What you should carefully consider :

  1. You don’t have Power BI Premium. Power BI Data Flows requires workspaces to be changed to Power BI Premium capacity mode which means any user who publishes or reads from this workspace is going to need Power BI Premium Per User License, or the organisation needs a Power BI Premium Capacity license P1 or above. This isn’t so much as reason not to embrace the Common Data Model, but a plan around how many workspaces and people actually need Premium will give you an understanding of the cost to move to the Common Data Model.
  2. Training – Power BI Data Flows is a newer feature, is powered by the Power Query Engine and uses Azure Data Lake Gen 2 under the covers. Ensuring your staff are well trained in Power BI Data flows, Power Query and Data Lake is essential to empower your agility, resilience and realise the value out of the Common Data Model. Though Power BI Data Flows is a codeless environment, this does not mean you are exempt from some baseline best practices and ensuring your follow a design pattern.
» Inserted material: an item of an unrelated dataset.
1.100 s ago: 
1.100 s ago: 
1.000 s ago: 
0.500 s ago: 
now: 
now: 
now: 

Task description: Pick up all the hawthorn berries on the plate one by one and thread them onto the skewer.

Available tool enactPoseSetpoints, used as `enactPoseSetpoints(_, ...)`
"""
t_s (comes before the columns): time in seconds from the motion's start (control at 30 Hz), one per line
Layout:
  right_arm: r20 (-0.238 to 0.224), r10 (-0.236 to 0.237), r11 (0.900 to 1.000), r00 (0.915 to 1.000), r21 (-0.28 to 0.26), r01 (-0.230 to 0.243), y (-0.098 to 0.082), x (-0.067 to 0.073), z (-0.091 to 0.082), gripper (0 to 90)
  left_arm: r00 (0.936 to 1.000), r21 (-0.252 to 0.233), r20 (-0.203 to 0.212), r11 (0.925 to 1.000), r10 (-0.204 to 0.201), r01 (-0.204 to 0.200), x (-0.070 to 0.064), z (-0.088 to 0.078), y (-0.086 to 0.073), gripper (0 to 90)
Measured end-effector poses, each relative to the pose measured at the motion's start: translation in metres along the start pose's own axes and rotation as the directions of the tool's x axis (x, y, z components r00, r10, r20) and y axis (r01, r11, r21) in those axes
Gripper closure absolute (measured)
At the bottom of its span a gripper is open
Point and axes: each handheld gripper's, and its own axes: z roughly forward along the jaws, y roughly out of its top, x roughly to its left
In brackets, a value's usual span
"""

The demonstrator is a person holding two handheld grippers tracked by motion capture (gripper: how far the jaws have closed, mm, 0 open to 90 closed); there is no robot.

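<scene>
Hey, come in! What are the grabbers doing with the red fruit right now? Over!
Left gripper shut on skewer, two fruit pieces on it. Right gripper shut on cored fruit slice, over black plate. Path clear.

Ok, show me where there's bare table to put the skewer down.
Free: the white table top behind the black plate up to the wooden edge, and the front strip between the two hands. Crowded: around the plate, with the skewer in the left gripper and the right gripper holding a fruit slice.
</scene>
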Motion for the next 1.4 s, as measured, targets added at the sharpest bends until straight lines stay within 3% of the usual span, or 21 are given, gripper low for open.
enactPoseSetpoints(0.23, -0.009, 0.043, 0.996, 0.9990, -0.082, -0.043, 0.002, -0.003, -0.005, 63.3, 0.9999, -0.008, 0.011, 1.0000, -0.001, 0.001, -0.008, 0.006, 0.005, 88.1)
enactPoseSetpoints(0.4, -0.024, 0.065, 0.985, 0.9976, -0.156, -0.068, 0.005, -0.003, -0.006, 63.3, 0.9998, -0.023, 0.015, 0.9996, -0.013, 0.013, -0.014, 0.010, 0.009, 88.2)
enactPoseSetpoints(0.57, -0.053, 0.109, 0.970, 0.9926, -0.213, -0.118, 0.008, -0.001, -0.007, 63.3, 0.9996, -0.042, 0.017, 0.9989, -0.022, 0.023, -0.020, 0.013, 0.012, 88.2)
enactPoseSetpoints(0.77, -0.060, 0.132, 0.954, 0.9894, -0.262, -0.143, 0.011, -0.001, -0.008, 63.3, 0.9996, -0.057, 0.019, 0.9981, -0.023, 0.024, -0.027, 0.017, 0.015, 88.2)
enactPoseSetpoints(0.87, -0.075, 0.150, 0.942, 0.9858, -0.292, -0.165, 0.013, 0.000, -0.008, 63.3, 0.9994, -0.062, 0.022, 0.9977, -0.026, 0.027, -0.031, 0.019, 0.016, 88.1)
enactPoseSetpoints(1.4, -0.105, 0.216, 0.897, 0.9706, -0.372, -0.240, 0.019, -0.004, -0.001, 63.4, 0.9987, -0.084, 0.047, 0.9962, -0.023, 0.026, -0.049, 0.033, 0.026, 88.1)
  3. Data Lake – Power BI Data flows uses Azure Data Lake Gen 2 under the covers and gives you a total of 100Tb to work with. That said you should enable your self hosted Data Lake in the Power BI Tenant Settings. This gives you more flexibility to read and write to the lake as your Azure Data Lake Gen 2 resource is visible and manageable in your Azure Subscription, not just confined to Power BI under the covers. Your Power BI Data Flows will benefit from scaleup techniques into other big data services that also sit over the Azure Data Lake Gen 2.
  4. Your existing Warehouse Investment Power BI Data Flows wasn’t around not so long ago, so a traditional warehouse was the way you achieved trust and single source for your reporting needs. Should you move your existing warehouse to Power BI Data Flows entirely or just move parts. As traditional Data Warehouses get more and more complex over time, weigh up the agility, resilience and value of Power BI Data Flows moving forward compared to maintaining what you’ve built to date. Azure Data Lake Gen 2 supports structured and unstructured data sources where your traditional warehouse caters well for structured only. Consider a pilot to prove the concept on a value initiative in the business. Today is a pivotal point to consider freshening your Data Strategy to include Power BI Data Flows and the Common Data Model.
  5. Where to Start – If you are not sure where to start, consider Customer. As customers pay the bills, any insights derived from knowing your customers is bound to pay wins, like handling customer feedback, recognising upsell opportunity or reduce churn risk. Customer isn’t going to be as sensitive as say employee or payroll data so there will be less roadblocks. There is a reliable off the shelf Customer entity or you can create you can customise this entity. Customer is Queen and is bound to resonate with any executive.